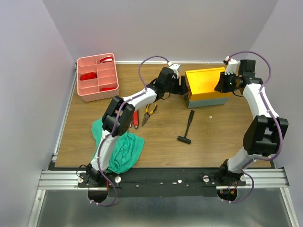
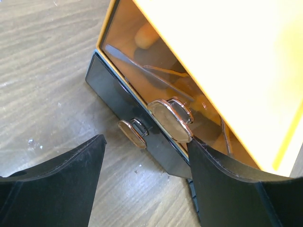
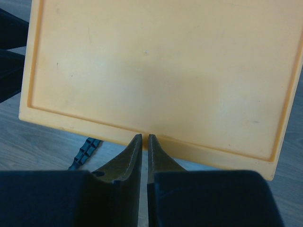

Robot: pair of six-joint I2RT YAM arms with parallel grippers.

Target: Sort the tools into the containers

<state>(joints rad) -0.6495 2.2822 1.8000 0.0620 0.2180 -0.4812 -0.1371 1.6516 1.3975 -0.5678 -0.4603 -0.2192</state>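
Midway through the sort: the pink tray [image 1: 99,98], at the far left of the table, already holds red-handled items in three of its six compartments, too small to identify. The yellow-lidded toolbox [image 1: 206,82] sits far centre-right, flanked by both arms. The left gripper [image 2: 147,142] stands with fingers wide apart, squared up to the metal latches [image 2: 169,119] on the box's end without touching them. Through the tinted lid, slim tool shapes appear to lie inside. The right gripper [image 3: 142,138] has its fingers drawn almost together at the lid's edge; whether they pinch it cannot be told. Three tools remain loose on the wood: red-handled pliers [image 1: 136,119] and orange-handled pliers [image 1: 149,112] side by side under the left arm, and a black hammer [image 1: 188,127] in front of the toolbox. A green cloth [image 1: 124,149] lies crumpled near the left arm's base.
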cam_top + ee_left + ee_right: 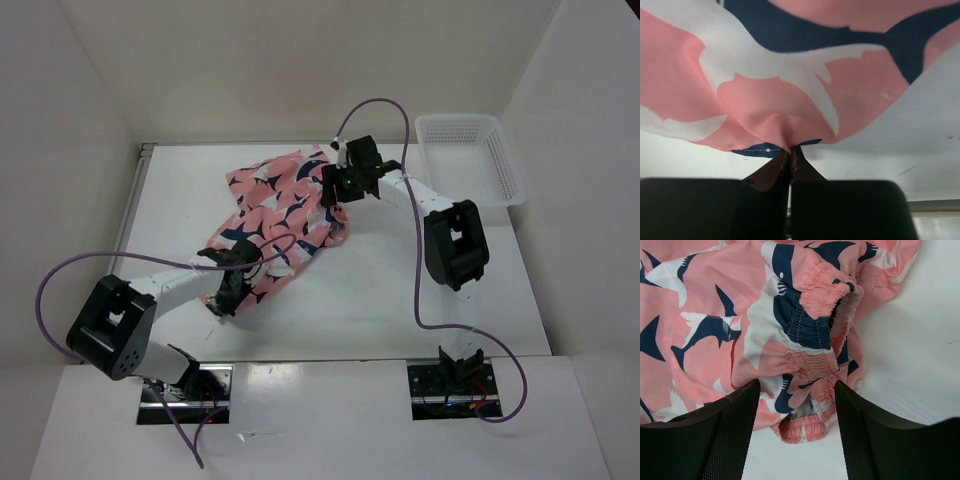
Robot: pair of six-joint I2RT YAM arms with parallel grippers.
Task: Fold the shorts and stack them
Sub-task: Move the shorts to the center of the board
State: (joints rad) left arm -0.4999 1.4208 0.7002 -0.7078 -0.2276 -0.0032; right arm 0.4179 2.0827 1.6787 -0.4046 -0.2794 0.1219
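Salmon-pink soft fabric shorts [268, 210], navy-and-white shark print, lie crumpled mid-table on the white tabletop [340, 300]. At the heap's 7 o'clock edge the left gripper [226, 292] has its jaws pinched tight on a fold of fabric. At 3 o'clock the right gripper [336, 198] stands spread, fingers [730, 435] either side of the gathered elastic waistband [810, 325], not clamping. White plastic mesh basket [470, 155] at 2 o'clock, well apart.
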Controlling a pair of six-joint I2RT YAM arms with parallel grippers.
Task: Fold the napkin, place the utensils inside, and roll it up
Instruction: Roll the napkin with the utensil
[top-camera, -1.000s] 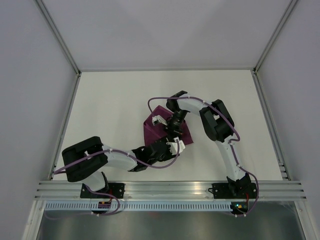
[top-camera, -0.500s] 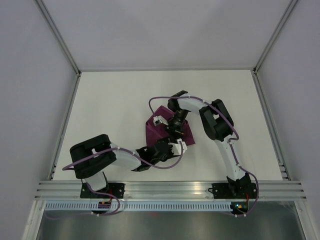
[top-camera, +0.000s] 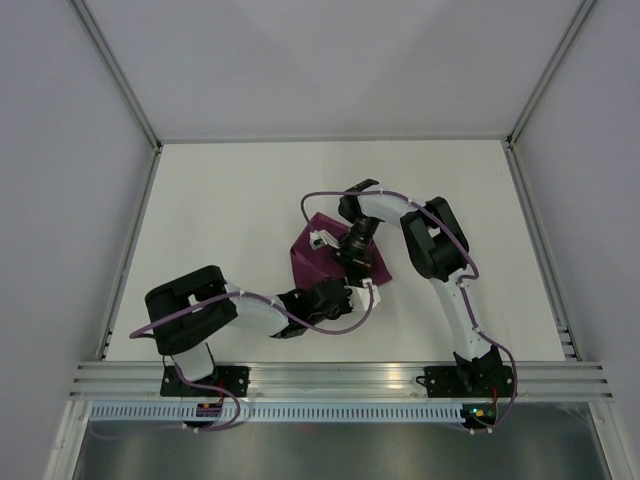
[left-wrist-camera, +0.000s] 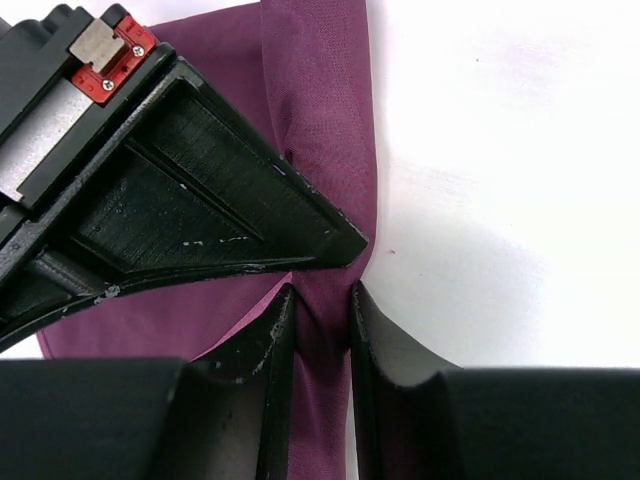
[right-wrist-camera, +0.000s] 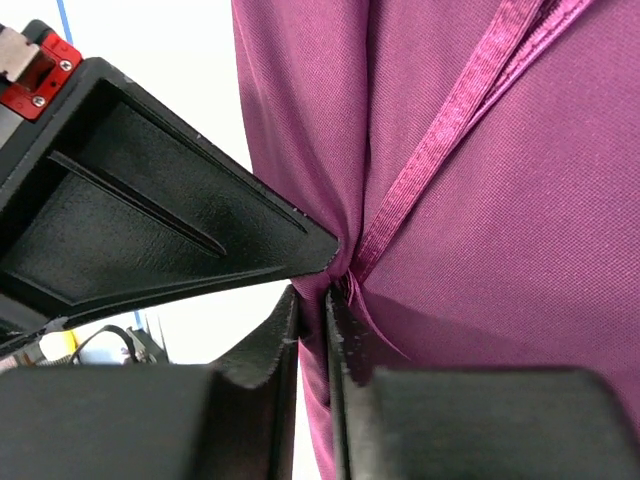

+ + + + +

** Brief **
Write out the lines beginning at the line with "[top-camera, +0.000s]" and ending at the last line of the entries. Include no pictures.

** Solved exercise **
[top-camera, +0.000s] 
[left-wrist-camera, +0.000s] 
[right-wrist-camera, +0.000s] 

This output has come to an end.